Judul : Kedai Bianglala
Penulis : Anggun Prameswari
Penerbit : Grasindo
Tebal Buku : 184 Halaman
ISBN : 9786022513643
Rating : 3 dari 5
"Kadang, kalau kamu terlalu rindu, tubuhmu akan tergerogoti rasa sedih yang luar biasa, lalu mati pelan-pelan." ---halaman 157
***
Mengejutkan ternyata sebagian besar cerita yang ada di buku ini pernah saya baca sebelumnya.

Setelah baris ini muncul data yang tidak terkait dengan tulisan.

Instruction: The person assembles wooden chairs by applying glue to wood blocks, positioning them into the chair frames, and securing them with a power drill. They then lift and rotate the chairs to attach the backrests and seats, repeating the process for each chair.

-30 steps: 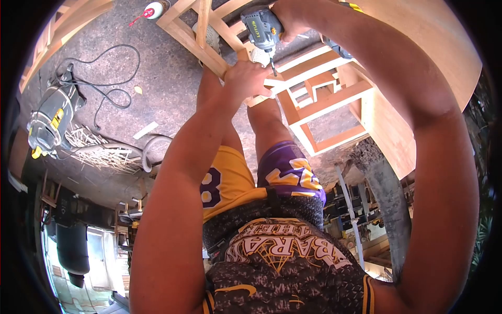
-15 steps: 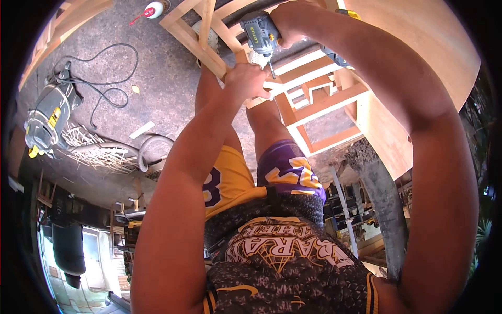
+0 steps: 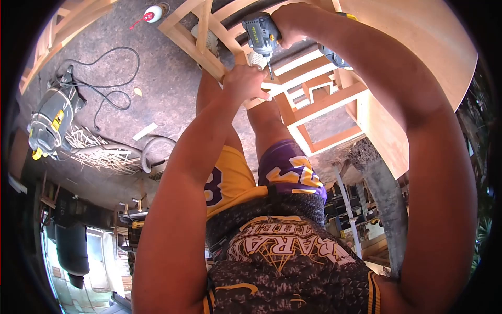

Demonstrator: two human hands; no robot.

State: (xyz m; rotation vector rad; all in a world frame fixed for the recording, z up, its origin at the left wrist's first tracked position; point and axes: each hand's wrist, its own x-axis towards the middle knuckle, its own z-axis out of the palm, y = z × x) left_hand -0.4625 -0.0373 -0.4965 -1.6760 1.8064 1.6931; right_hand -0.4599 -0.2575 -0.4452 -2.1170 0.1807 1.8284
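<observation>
My right hand (image 3: pixel 290 26) is wrapped around the grip of a grey cordless drill (image 3: pixel 257 34) marked LOTUS. Its dark bit (image 3: pixel 271 71) points down beside my left hand, close to the wood; whether the tip touches is not clear. My left hand (image 3: pixel 247 83) is closed over a piece of the pale wooden frame (image 3: pixel 204 60), with the thumb toward the bit. The held stretch of wood is mostly hidden under the fingers. The drill's battery base (image 3: pixel 334 57) shows below my right forearm.
More slatted wooden framing (image 3: pixel 334 97) joins a large plywood panel (image 3: pixel 408 57) on the right. A corded grey power tool (image 3: pixel 52 123) lies at left, near a pile of thin sticks (image 3: pixel 107 154). A white bottle with a red nozzle (image 3: pixel 152 14) stands at the top.
The view has shifted slightly. Both hands keep their holds, and the drill stays in nearly the same place over the frame.
</observation>
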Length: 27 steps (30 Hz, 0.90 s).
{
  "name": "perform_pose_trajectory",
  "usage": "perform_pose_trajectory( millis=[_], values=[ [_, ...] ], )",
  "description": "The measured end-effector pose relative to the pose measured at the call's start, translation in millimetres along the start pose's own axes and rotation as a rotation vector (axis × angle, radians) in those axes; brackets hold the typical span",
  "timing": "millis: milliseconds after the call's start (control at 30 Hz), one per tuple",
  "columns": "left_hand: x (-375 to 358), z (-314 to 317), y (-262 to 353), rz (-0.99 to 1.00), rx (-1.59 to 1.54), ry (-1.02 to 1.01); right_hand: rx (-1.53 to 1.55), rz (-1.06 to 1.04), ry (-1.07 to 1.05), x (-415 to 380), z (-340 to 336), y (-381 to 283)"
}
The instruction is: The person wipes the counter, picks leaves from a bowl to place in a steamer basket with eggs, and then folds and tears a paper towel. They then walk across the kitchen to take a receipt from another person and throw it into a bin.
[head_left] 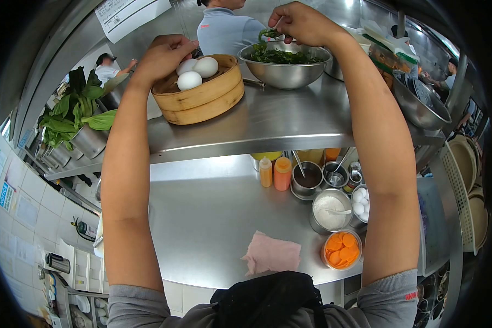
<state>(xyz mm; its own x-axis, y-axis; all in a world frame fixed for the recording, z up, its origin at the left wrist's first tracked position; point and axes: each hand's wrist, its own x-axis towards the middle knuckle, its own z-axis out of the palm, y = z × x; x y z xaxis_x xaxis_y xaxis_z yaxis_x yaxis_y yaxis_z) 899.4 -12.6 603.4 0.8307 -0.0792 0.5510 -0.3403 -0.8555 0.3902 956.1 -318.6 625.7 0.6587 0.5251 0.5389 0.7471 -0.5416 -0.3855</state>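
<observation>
A round bamboo steamer (202, 103) stands on the raised steel shelf with three white eggs (189, 80) in it. Over its far left rim is my left hand (165, 54), closed, thumb and fingers drawn together beside the eggs; what they pinch, if anything, is hidden. To the right, a steel bowl (290, 74) contains dark green leaves (281, 56). My right hand (302, 24) is above that bowl, fingers closed on a few of the leaves, which hang just over the pile.
On the lower steel counter (202, 213) are a pink cloth (271, 252), sliced carrots (342, 250), a white powder tub (332, 212), squeeze bottles (282, 174) and a container of eggs (360, 202). Leafy greens (74, 112) stand left. A co-worker (224, 30) is beyond the shelf.
</observation>
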Motion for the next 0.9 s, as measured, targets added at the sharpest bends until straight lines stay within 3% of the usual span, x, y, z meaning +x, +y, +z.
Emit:
perform_pose_trajectory(
  millis=[400, 533, 667, 733, 767, 800, 833, 867, 900],
  values=[
    [0.5, -0.5, -0.5, -0.002, -0.013, -0.007, -0.034, -0.136, 0.039, 4.6, 2.3, 11.1],
    [-2.6, -1.8, 4.3, -0.027, -0.017, -0.016, 0.022, -0.089, -0.002, 3.3, 0.6, 7.4],
    [0.2, -5.5, -2.3, 0.138, 0.087, -0.004, -0.293, -0.134, 0.079, 9.5, 0.1, 10.3],
    [4.1, 0.7, -12.9, 0.120, 0.038, 0.041, -0.348, -0.395, 0.064, 15.3, -2.0, 26.8],
    [6.6, 4.2, -20.3, 0.071, -0.039, 0.041, -0.390, -0.377, 0.225, 12.4, 3.7, 23.9],
    [17.3, 5.0, -45.7, 0.065, -0.095, 0.012, -0.360, -0.234, 0.117, 22.9, 4.8, 23.1],
    [18.2, 7.4, -46.4, 0.094, -0.086, 0.078, -0.360, -0.310, 0.236, 19.9, 8.8, 29.0],
    [27.4, 9.8, -65.5, 0.116, -0.212, 0.041, -0.424, -0.352, 0.236, 28.9, 9.5, 34.1],
    [23.5, 7.6, -51.6, 0.115, -0.139, 0.051, -0.467, -0.364, 0.240, 22.2, 5.4, 28.2]
  ],
)
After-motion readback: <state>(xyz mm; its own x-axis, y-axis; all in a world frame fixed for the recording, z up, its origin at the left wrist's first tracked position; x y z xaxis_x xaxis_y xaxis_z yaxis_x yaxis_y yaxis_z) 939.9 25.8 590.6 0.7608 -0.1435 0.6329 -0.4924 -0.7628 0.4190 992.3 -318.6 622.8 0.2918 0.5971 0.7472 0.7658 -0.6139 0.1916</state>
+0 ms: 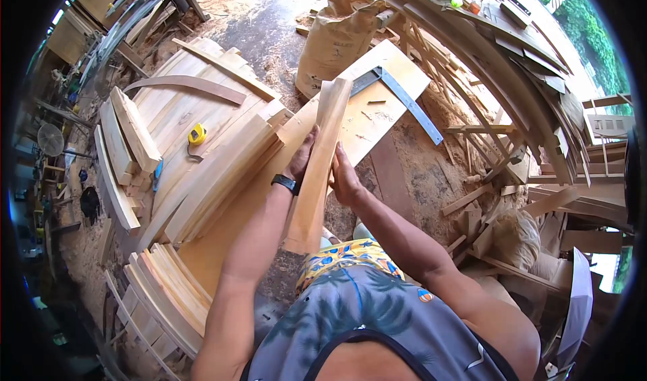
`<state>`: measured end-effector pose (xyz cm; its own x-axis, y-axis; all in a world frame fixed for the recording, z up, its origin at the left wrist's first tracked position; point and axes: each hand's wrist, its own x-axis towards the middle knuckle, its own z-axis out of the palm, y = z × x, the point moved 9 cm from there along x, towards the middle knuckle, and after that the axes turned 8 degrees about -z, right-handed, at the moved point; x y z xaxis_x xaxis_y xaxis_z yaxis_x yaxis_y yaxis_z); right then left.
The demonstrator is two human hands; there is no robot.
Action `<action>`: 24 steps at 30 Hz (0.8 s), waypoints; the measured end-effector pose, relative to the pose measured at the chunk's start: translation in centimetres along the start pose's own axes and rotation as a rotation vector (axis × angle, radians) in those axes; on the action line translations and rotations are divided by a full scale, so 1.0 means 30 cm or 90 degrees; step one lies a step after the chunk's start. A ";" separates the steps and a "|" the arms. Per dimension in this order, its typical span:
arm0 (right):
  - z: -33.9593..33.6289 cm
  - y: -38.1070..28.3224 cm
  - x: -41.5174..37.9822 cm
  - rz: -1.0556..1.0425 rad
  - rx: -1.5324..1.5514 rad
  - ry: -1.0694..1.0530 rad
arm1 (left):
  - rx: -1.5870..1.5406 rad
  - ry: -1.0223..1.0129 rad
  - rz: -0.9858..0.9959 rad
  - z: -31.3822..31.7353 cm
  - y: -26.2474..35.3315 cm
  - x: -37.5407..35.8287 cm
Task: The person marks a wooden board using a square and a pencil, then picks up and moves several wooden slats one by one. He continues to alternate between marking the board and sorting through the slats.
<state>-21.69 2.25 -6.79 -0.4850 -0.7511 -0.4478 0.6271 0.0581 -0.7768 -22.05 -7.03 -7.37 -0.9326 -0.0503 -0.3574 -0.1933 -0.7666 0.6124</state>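
A long wooden piece (315, 179) with a slightly curved outline is held between my two hands, in front of my body. My left hand (302, 154), with a dark watch on its wrist, grips its left side, the fingers partly hidden by the wood. My right hand (345, 176) holds the right side, its fingers lying along the edge. Just beyond, a metal carpenter's square (408, 104) rests on a pale wooden board (367, 121), near the wooden piece's far end. Small wood slivers lie on that board.
To the left, a yellow tape measure (197, 133) sits on stacked planks (182, 104) beside a curved brown strip (185, 82). A full sack (333, 47) stands ahead. Piled timber (499, 64) rises on the right, with a plastic bag (515, 238) below. Sawdust covers the floor.
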 end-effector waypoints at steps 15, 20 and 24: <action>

Perkenalan saya dengan penulis bermula ketika saya tahu bahwa penulis adalah pemenang salah satu lomba cerpen yang kebetulan saya ikuti (jangan tanya saya menang apa nggak, menang kok, menang, menangos kalau kata anak zaman sekarang hahaha). Dari sana, saya dapat alamat blog milik penulis. Ternyata, penulis memang suka membuat cerpen bahkan beberapa di antaranya dimuat entah di koran nasional atau majalah. Beberapa cerita melekat dengan kuat dalam ingatan saya, beberapa lagi memudar. Jadi, membaca kumpulan cerita ini bagi saya seolah bernostalgia sekaligus mengasah dan mengais ingatan yang ada di dalam kepala.
Cerita favorit yang sangat membekas dalam ingatan saya adalah Akad Nikah. Sewaktu kali pertama, saya merasa takjub dengan kemampuan penulis untuk mengangkat cerita dan plot di dalamnya. Keren sekali. Lalu, cerita kedua (cerpen yang jadi pemenang di lomba itu) adalah Mengecup Engkau. Momen pertama kali saya membaca (kala itu saya spesial memesan buku kumpulan cerita yang menjadi finalis dalam lomba itu. Otomatis, cerpen Mbak Anggun ini ada di dalamnya), ternyata memang cerita ini sangat layak jadi juara. Keren. Out of the box. Saat membaca ulang di buku ini pun, kesan itu tidak begitu saja lenyap. Cerita ini masih sama kerennya.
Di dalam kumpulan cerita dengan judul Melukis Bianglala ini, memang menyuguhkan banyak cerpen yang rata-rata berakhir tragis. Menyedihkan. Atau setidaknya itulah kesan yang coba dihimpun setelah membacanya. Saya jadi sedikit ketipu saat membaca blurb di cover belakangnya. Ekspektasi saya atau setidaknya apa yang saya pikirkan tentang "bianglala" adalah, kau disuguhkan dengan banyak gerbong yang akan membuatmu berputar 360 derajat. Kau akan menemukan manisnya cinta, getirnya kekecewaan, pahitnya kenyataan yang tidak sesuai harapan, indahnya sepotong kisah kehidupan. Kompleks. Sama seperti roda yang berputar dengan siklus konstan kadang di atas lalu ada satu waktu berada di bawah. Namun, secara keseluruhan, cerita di dalam buku ini mostly angst..., dark. Itu diibaratkan seperti kau naik bianglala, namun dalam siklus perputarannya, kau terlalu lama berhenti. Sehingga tidak ada perasaan gembira atau senang saat bianglala berputar menuju puncak, membiarkan kau sejenak menikmati indahnya pemandangan kota dari ketinggian. Yang ada, hanyalah kekhawatiran demi kekhawatiran. Ketakutan atau perasaan sejenis itu yang dominan dengan pahit. Apakah bianglala ini aman? Mengapa ia berhenti berputar terlalu lama? Adakah yang salah dengan bianglala ini? Adakah yang "salah" dengan buku ini?
Ya, begitulah yang dinamakan dengan ekspektasi. Kadang bisa mengacaukan sistem. Hahaha. Lantas, apakah ada yang salah dengan buku ini? Jawabannya tidak ada. Tapi, ya itu tadi, saya "terjebak" dengan penamaan "bianglala" yang dipakai sebagai judul yang mewakili keseluruhan kisah yang ada di dalamnya. Mungkin saya memang harus mengubah sudut pandang. Mungkin saya seharusnya tidak berada di satu gerbong bianglala yang berputar itu. Mungkin saya harus menganalogikan diri sebagai petugas pemeriksa karcisnya saja.
Empat bintang untuk beberapa cerpennya yang mengagumkan. Namun, untuk keseluruhan isi dalam kumpulan cerita ini, saya berpuas diri memberikan tiga bintang. Tiga masih berada di atas rata-rata, bukan? Karena memang buku ini bagus.